All diese Dokumente werfen ein neues Licht auf die Verbindungen zwischen Epstein und der britischen Königsfamilie, insbesondere auf die Rolle von Ferguson und ihrem Ex-Ehemann Andrew Mountbatten-Windsor. Ein Skandal, von dem sich wohl beide nicht mehr erholen werden.
So zum Beispiel wurde bekannt, dass Fergie Epstein zu einem mysteriösen "kleinen Jungen" gratulierte, auch schrieb sie in einer E-Mail: "Heirate mich." Zudem äußerte sie sich abfällig über ihre eigene Tochter Eugenie.
Aber auch eine weitere E-Mail aus dem Jahr 2010, die veröffentlicht wurde und nun für mediales Aufsehen sorgt, hat es in sich. Darin lässt Ferguson nämlich tief blicken, was ihre Meinung und ihre Beziehung zu der Royal-Familie betrifft.
Der "Cash-for-Access"-Skandal
Die E-Mail stammt aus der Zeit nach Fergusons "Cash-for-Access"-Skandal. Damals wurde sie von Journalisten der britischen Zeitung News of the World in einer Undercover‑Recherche gefilmt. Sie bot dabei an, gegen Bezahlung Treffen mit Prinz Andrew zu arrangieren und geschäftliche Kontakte zu ermöglichen. Andrew war damals als britischer Sondergesandter für Handel und Investitionen tätig.

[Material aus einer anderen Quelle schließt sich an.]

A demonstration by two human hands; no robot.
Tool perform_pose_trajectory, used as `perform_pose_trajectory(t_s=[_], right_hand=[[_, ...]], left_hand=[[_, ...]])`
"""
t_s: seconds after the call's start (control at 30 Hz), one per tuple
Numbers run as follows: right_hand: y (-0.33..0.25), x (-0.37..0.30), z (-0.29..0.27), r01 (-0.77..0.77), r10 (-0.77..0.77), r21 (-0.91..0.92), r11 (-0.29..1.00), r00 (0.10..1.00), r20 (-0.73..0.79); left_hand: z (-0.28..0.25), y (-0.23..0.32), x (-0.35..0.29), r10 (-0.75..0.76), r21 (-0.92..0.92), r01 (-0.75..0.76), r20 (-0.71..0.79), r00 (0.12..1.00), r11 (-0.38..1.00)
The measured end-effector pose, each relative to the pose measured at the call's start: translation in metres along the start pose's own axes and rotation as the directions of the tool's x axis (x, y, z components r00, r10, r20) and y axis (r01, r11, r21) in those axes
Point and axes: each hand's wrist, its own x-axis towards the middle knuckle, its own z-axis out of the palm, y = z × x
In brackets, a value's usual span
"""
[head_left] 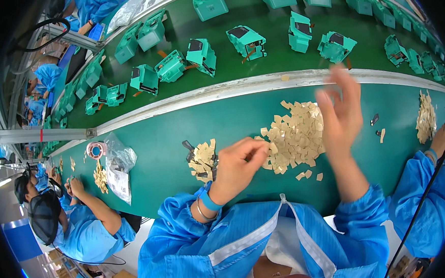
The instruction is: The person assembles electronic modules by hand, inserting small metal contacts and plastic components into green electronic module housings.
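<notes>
My left hand (pixel 237 163) is closed in a pinch at the left edge of a broad heap of small tan pieces (pixel 296 134). At its fingertips shows one small tan piece (pixel 273 148). To the right of the heap, my right hand (pixel 342 116) is raised toward the metal rail, blurred by motion. Its thumb stands apart from the stretched fingers, and nothing shows between them. A smaller pile of tan pieces (pixel 202 159) lies left of my left hand, with dark parts (pixel 187 145) beside it. A few tan pieces (pixel 308 174) lie loose at the heap's near edge.
Beyond the metal rail (pixel 204 93), rows of teal plastic housings (pixel 247 41) stand on a green belt. Left are a clear plastic bag (pixel 118 166) and a tape roll (pixel 96 150). Small black parts (pixel 374 119) lie right. Co-workers' arms (pixel 102 207) reach in at both sides.
</notes>
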Motion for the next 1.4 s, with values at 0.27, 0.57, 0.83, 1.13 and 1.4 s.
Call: perform_pose_trajectory(t_s=[0.27, 0.57, 0.83, 1.13, 1.4], right_hand=[[0.075, 0.094, 0.028, 0.194, -0.163, -0.538, 0.82, 0.981, 0.106], [0.001, 0.044, -0.006, -0.603, 0.536, 0.189, 0.775, 0.786, 0.309], [-0.031, -0.007, -0.004, -0.866, 0.732, 0.391, 0.31, 0.48, 0.483], [-0.008, -0.042, 0.001, -0.252, 0.264, -0.083, 0.964, 0.943, 0.204], [-0.026, -0.026, -0.025, -0.698, 0.508, 0.386, 0.603, 0.71, 0.488]], left_hand=[[0.01, 0.004, 0.01, 0.488, 0.381, -0.448, -0.007, 0.873, 0.808], [0.002, -0.001, 0.006, 0.34, 0.161, -0.313, -0.184, 0.922, 0.936], [0.013, -0.008, 0.016, 0.398, -0.13, -0.397, -0.022, 0.917, 0.908], [0.016, 0.001, 0.014, 0.0, -0.811, -0.054, -0.066, 0.998, 0.582], [0.016, 0.005, 0.014, -0.107, -0.655, -0.039, -0.182, 0.977, 0.755]])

Ferguson verlangte 500.000 Pfund, als "Vorschuss" nahm sie 40.000 Pfund in bar an. Nach der Veröffentlichung der Videoaufnahmen entschuldigte sich Ferguson öffentlich und erklärte ihr Handeln mit finanzieller Not. Sie betonte zudem, dass Andrew nichts von dem Angebot gewusst habe. Der Skandal schadete Fergusons Image erheblich.

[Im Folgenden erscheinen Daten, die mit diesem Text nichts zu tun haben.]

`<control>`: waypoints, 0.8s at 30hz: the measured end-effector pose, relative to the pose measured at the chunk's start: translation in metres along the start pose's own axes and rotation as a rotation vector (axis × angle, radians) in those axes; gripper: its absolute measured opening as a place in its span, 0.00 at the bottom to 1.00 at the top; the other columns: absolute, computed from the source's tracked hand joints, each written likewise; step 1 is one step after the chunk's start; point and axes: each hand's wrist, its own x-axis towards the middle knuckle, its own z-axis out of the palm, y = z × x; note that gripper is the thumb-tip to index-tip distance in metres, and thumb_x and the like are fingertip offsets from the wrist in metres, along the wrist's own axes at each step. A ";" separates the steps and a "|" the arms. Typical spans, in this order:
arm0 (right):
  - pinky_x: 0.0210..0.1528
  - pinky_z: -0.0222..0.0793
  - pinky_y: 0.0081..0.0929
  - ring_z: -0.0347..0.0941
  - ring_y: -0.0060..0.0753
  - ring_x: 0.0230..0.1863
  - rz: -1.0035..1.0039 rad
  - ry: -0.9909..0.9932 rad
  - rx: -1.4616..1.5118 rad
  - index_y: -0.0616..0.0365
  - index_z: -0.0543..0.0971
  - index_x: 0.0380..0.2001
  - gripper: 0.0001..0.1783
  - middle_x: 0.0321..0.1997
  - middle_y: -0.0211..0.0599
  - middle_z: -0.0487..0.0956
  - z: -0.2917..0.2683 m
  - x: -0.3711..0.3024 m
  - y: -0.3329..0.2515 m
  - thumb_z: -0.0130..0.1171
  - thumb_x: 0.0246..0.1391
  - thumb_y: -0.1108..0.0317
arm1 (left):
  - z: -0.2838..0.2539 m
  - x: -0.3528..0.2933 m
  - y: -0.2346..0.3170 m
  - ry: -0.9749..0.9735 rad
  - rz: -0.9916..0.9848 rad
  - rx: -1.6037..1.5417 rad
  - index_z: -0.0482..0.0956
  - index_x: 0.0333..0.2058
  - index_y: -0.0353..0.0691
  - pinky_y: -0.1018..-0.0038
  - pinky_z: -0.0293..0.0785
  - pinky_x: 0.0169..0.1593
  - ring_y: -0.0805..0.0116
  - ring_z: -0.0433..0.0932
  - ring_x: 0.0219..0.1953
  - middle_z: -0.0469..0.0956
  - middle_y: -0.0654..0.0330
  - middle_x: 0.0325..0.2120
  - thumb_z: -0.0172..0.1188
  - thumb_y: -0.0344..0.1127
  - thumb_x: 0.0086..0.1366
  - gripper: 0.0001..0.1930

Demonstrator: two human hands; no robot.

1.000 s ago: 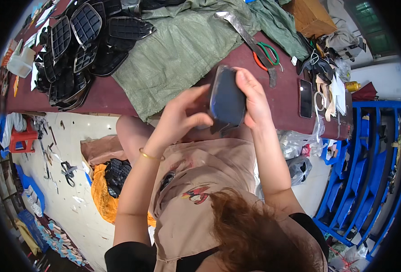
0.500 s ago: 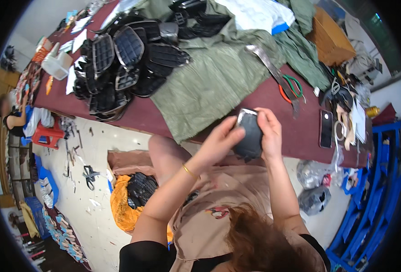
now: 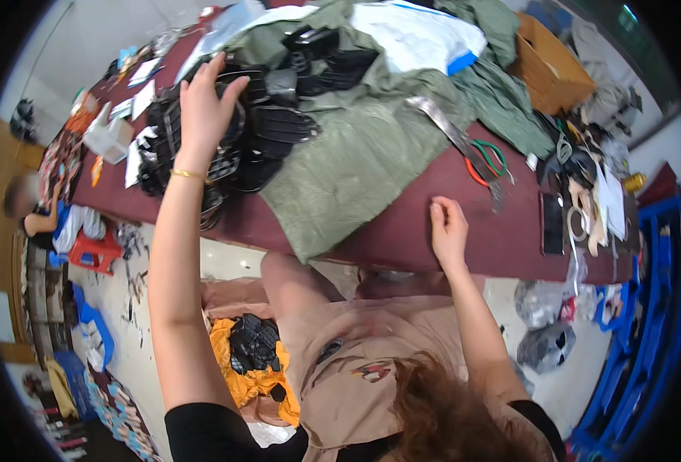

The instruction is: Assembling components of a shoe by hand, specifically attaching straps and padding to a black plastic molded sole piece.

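Note:
At the far left of the table, my left hand (image 3: 206, 112) reaches over a heap of black quilted pads (image 3: 279, 127) with shiny edges. Its thumb and fingers are apart, and I see nothing held in it; whether it touches the pads I cannot tell. My right hand (image 3: 450, 233) hovers by the table's near edge, its fingers loosely curled together with nothing visible in them. Between the hands lies a green woven sheet (image 3: 348, 165). Beyond my right hand are scissors (image 3: 488, 163) with red and green handles, beside a metal strip (image 3: 439, 117).
An orange bag (image 3: 233, 381) holding black pads (image 3: 254, 344) sits low beside my left leg. A phone (image 3: 552, 223) lies on the maroon tabletop (image 3: 402, 239) at right. A cardboard box (image 3: 552, 65) stands behind. Blue shelving (image 3: 637, 339) borders the right; another person (image 3: 40, 223) sits far left.
The black pad that both hands held is no longer in them. My left hand has moved up and left to the heap, while my right stays near the table edge with its fingers curled.

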 end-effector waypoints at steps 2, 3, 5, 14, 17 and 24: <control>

Fergie lässt sich über Royals aus
In einer Mail an Epstein schrieb sie im Juni 2010: "Ich bin jetzt völlig auf mich allein gestellt". Fergie fügte hinzu, dass sie von der britischen Presse "zu 1000 Prozent aufgehängt" werde.
Doch Ferguson nahm sich auch kein Blatt vor den Mund, als es um ihre Kritik an der königlichen Familie ging. Von dieser nämlich fühlte sie sich im Stich gelassen. Sie spielte auch darauf an, wie – ihrer Meinung nach – misogyn sich die britische Königsfamilie immer schon verhalten hatte. "Wie ich immer gesagt habe, hat noch nie eine Frau die königliche Familie mit dem Kopf verlassen [eine Anspielung auf die frühere Todesstrafe durch Enthauptung; Anm.]. Da man mich nicht enthaupten kann, wird man mich diskreditieren – völlig zerstören." Und: "Ich hab keine Worte."

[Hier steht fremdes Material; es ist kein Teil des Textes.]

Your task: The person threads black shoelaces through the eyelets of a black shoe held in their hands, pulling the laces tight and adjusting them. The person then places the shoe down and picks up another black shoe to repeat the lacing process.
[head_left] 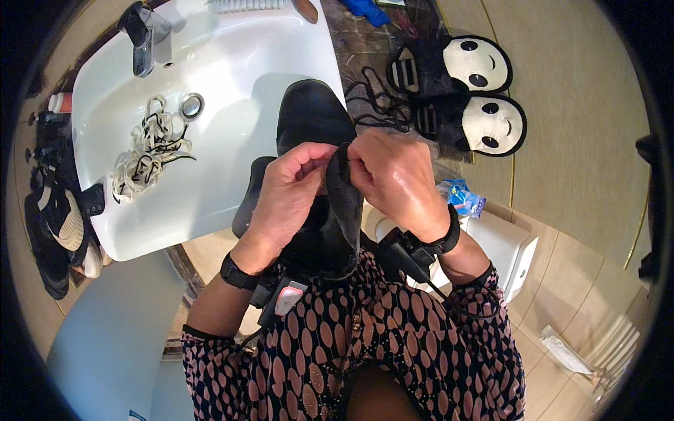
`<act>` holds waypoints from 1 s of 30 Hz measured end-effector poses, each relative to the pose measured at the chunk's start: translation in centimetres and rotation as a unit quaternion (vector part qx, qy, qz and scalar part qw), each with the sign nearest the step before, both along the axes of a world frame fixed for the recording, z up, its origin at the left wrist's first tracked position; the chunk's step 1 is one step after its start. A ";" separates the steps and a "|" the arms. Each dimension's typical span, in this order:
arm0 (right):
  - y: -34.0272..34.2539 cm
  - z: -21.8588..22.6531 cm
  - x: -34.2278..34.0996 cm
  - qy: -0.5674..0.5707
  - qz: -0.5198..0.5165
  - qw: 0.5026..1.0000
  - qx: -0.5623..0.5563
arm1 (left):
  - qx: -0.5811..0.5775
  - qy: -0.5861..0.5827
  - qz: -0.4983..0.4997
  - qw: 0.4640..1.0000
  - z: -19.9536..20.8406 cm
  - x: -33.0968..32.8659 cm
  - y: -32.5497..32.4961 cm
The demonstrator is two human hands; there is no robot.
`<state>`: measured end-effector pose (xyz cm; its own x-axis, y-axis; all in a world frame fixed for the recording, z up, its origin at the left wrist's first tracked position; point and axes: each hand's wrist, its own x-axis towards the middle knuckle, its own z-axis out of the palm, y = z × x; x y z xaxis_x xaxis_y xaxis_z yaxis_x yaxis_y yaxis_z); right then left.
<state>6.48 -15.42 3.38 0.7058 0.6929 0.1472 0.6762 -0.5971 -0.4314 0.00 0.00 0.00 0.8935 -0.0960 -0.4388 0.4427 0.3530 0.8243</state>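
Left hand (pixel 281 200) and right hand (pixel 399 179): angled inward, fingers curled, both pinching flap | black boot (pixel 314 118): smooth rounded toe pointing away, top gaping | location: between torso and white basin (pixel 235 147).

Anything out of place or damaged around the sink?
A tangled heap of thin cream-and-black cords lies loose in the glossy white ceramic sink, beside the round metal drain: odd, as a basin isn't where cords usually sit. No spill or breakage stands out.
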 end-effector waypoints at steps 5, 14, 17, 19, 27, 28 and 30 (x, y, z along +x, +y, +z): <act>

Fergie bedankte sich in einer E-Mail auch bei ihrem Freund Epstein dafür, dass er ihr "Stütze" in dieser schwierigen Zeit sei. Zudem bezeichnete sie ihn auch als "Legende" und "den Bruder, den ich mir immer gewünscht habe". Epstein, der wiederholt Unterkünfte für sie in den USA organisierte, unterstützte Ferguson finanziell, was sie später als "gigantischen Fehler" bezeichnete.
Was haben Charles und William gewusst?
Die Beziehung zwischen Epstein und der britischen Königsfamilie wirft Fragen über die Rolle von Ferguson und Andrew in der Causa auf. Ein Insider behauptete gegenüber der Daily Mail, dass König Charles und Prinz William von weiteren Enthüllungen im Zusammenhang mit Epstein bereits gewusst hätten. "Es scheint klar, dass William und der König bereits Ende letzten Jahres eine Art Vorwarnung erhalten haben", so die Quelle. Dies könnte erklären, warum Andrew und Ferguson aus dem Royal Lodge ausziehen mussten, was zuerst von der Öffentlichkeit als übermäßig hart kritisiert wurde.